**What you need to do**
Find how many lines in the material hold the word "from", then state that number and nothing more.
*** The input Section Begins ***
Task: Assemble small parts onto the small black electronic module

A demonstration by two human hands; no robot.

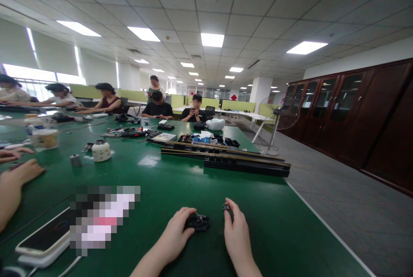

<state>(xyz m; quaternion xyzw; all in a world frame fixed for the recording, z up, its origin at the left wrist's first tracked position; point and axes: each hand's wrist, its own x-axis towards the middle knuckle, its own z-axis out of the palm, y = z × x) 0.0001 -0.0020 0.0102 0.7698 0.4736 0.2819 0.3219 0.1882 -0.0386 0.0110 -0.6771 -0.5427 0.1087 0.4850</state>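
Note:
Both my hands rest on the green table [167,178] near its front edge. My left hand [176,232] curls its fingers around a small black part [197,223] lying on the table. A little to the right, my right hand [236,229] pinches a tiny black piece [225,207] between its fingertips, just above and beside that part. The two hands are a few centimetres apart.
Long black and gold rails [226,158] lie across the table ahead. A phone [45,236] sits at the left front, near another person's hand [16,178]. A small white jar [101,150] and a cup [45,138] stand to the left. Several people sit at the far end. A fan [284,115] stands on the floor at the right.

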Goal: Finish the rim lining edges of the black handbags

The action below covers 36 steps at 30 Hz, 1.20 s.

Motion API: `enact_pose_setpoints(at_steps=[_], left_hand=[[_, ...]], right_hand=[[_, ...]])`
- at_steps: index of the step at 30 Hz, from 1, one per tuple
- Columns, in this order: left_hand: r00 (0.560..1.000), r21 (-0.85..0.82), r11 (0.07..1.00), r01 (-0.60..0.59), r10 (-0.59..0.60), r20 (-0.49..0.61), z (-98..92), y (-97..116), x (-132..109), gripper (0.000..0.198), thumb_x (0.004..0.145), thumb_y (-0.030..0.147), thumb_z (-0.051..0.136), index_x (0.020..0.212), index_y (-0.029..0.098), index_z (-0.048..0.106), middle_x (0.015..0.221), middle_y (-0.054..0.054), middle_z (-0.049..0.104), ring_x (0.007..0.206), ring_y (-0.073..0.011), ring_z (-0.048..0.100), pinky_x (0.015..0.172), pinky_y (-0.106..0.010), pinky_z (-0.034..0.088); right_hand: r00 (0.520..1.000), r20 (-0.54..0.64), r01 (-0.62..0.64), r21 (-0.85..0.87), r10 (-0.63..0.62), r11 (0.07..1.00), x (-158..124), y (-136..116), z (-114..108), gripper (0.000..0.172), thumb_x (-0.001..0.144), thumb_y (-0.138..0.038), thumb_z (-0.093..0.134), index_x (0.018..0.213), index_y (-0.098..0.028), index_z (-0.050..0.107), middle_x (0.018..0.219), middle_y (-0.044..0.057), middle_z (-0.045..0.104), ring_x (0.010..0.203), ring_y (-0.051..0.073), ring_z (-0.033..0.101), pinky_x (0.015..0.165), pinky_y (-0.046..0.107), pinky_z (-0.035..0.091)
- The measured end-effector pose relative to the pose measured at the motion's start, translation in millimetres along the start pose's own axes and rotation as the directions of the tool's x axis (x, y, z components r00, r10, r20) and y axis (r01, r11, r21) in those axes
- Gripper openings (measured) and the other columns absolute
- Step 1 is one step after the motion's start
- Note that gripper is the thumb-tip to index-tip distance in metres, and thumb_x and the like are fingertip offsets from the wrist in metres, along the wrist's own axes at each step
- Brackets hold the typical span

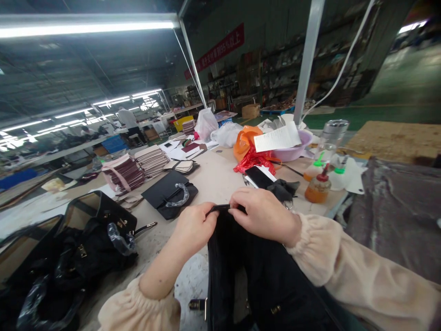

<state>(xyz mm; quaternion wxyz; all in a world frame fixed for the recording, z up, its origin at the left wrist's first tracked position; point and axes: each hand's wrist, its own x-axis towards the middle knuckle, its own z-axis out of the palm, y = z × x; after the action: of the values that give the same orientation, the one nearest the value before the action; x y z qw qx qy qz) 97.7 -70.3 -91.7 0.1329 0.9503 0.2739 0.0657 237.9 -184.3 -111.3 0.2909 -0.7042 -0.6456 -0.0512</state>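
A black bag [275, 271] with gold-coloured fittings stands close in front of me, its opening facing up. My left hand [195, 227] pinches the far edge of the opening between thumb and fingers. A short way to the right, my right hand [263, 212] grips the same edge, thumb below and fingers on top. A short dark stretch of the edge shows between the two hands. The inside of the bag is mostly in shadow. A buckled strap end [198, 304] sticks out at its left side.
More black bags [93, 243] with plastic-wrapped handles crowd the left. A flat black bag piece [168, 191] lies beyond my left hand, near stacked maroon pieces [124, 174]. Glue bottles [317, 187], a phone [259, 177], and a purple basin [292, 149] stand at the right back.
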Motion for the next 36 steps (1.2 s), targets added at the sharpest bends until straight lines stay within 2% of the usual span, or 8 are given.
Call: enact_pose_setpoints(at_steps=[8,12,19,23,28,36], left_hand=[[1.000,0.004,1.000,-0.018,0.018,-0.007,1.3,-2.3,-1.0,0.021,0.084,0.030,0.044,0.076,0.020,0.060,0.065,0.000,0.060,0.062,-0.0136,0.053,0.056,-0.023,0.031],[1.000,-0.033,0.999,-0.023,0.022,-0.011,1.4,-0.7,-2.2,0.019,0.083,0.030,0.044,0.081,0.021,0.061,0.067,0.001,0.060,0.063,-0.0137,0.053,0.058,-0.023,0.033],[0.999,-0.100,0.994,-0.036,0.035,-0.015,3.9,0.6,-1.9,0.020,0.084,0.028,0.044,0.084,0.021,0.062,0.071,0.000,0.062,0.066,-0.0136,0.055,0.061,-0.023,0.036],[0.999,-0.143,0.989,-0.036,0.034,-0.020,4.9,0.8,-2.4,0.019,0.083,0.027,0.045,0.085,0.020,0.063,0.072,0.000,0.064,0.066,-0.0133,0.056,0.062,-0.023,0.037],[0.999,-0.216,0.976,-0.037,0.036,-0.009,7.0,-0.5,-2.5,0.021,0.083,0.027,0.044,0.085,0.020,0.064,0.073,0.001,0.065,0.067,-0.0136,0.057,0.061,-0.023,0.038],[1.000,-0.272,0.962,-0.029,0.029,-0.003,6.7,-2.9,-1.6,0.024,0.084,0.029,0.045,0.089,0.019,0.066,0.075,0.001,0.066,0.069,-0.0141,0.057,0.063,-0.023,0.039]], right_hand=[[0.999,-0.024,-0.024,-0.048,0.023,0.999,1.3,0.6,-1.0,0.010,0.080,-0.021,0.055,0.073,-0.017,0.061,0.074,0.001,0.061,0.070,0.013,0.054,0.064,0.024,0.035],[0.997,0.006,0.079,-0.030,-0.079,0.996,-1.9,5.4,-1.7,0.012,0.082,-0.021,0.053,0.075,-0.017,0.063,0.077,0.002,0.062,0.073,0.013,0.055,0.066,0.024,0.037],[0.971,0.009,0.239,0.065,-0.240,0.969,-4.8,10.6,-7.4,0.014,0.083,-0.022,0.056,0.087,-0.017,0.067,0.091,0.004,0.066,0.085,0.015,0.057,0.082,0.028,0.040],[0.959,0.012,0.280,0.078,-0.282,0.957,-3.1,12.3,-8.5,0.012,0.082,-0.025,0.059,0.086,-0.018,0.068,0.090,0.004,0.066,0.085,0.016,0.057,0.083,0.030,0.040],[0.967,-0.003,0.253,0.113,-0.254,0.961,-0.7,14.5,-2.3,0.012,0.084,-0.023,0.057,0.081,-0.018,0.067,0.087,0.004,0.065,0.083,0.014,0.058,0.078,0.027,0.041],[0.997,-0.019,0.075,0.131,-0.073,0.989,-0.5,8.6,1.3,0.011,0.081,-0.021,0.056,0.074,-0.017,0.064,0.076,0.001,0.062,0.074,0.013,0.056,0.069,0.023,0.040]])
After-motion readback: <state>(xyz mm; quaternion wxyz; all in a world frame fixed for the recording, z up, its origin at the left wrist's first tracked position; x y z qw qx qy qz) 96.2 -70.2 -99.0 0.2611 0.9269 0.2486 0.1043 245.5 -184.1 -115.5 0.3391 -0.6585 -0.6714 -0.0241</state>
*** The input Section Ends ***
**Solution for this problem**
2